## [TASK INSTRUCTIONS]
Your task is to print all of the data below exactly, with no pictures included.

== Segment start ==

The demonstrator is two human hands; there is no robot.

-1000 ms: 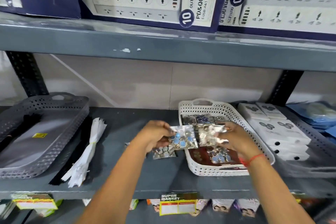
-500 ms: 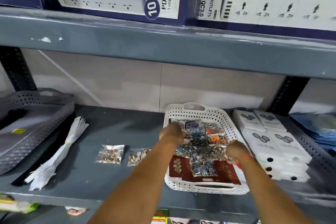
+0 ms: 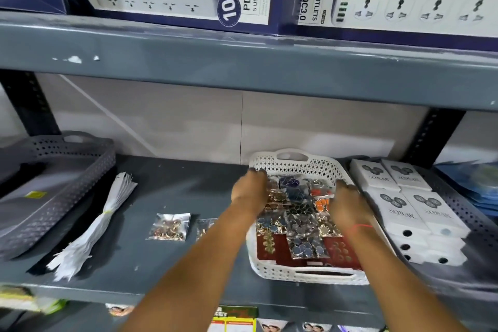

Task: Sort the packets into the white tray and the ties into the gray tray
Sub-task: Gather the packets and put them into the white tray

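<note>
Both hands reach into the white tray (image 3: 292,163), which sits on the gray shelf (image 3: 167,191) and is heaped with small clear packets (image 3: 296,213) of buttons. The left hand (image 3: 249,190) lies palm down over the tray's left side, fingers curled toward the pile; the right hand (image 3: 347,206) rests the same way over the right side, with a red thread (image 3: 362,226) at the wrist. Both are blurred, and I cannot tell whether either has hold of a packet. A lone packet (image 3: 169,226) lies flat on the shelf left of the tray, and a second packet (image 3: 206,225) just beside it is partly hidden by the left forearm. Further left a bundle of white ties (image 3: 91,226) lies on the shelf, just beside the gray tray (image 3: 89,167). White boxes (image 3: 404,207) are stacked right of the white tray
</note>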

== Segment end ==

## [RESPONSE FOR THIS EXERCISE]
The demonstrator is two human hands; there is no robot.

-1000 ms: 
-500 ms: 
+0 ms: 

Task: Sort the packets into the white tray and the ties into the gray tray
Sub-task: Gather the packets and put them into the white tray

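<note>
Both hands reach into the white tray (image 3: 292,163), which sits on the gray shelf (image 3: 167,191) and is heaped with small clear packets (image 3: 296,213) of buttons. The left hand (image 3: 249,190) lies palm down over the tray's left side, fingers curled toward the pile; the right hand (image 3: 347,206) rests the same way over the right side, with a red thread (image 3: 362,226) at the wrist. Both are blurred, and I cannot tell whether either has hold of a packet. A lone packet (image 3: 169,226) lies flat on the shelf left of the tray, and a second packet (image 3: 206,225) just beside it is partly hidden by the left forearm. Further left a bundle of white ties (image 3: 91,226) lies on the shelf, just beside the gray tray (image 3: 89,167). White boxes (image 3: 404,207) are stacked right of the white tray
</note>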

Nothing else is needed to complete the answer.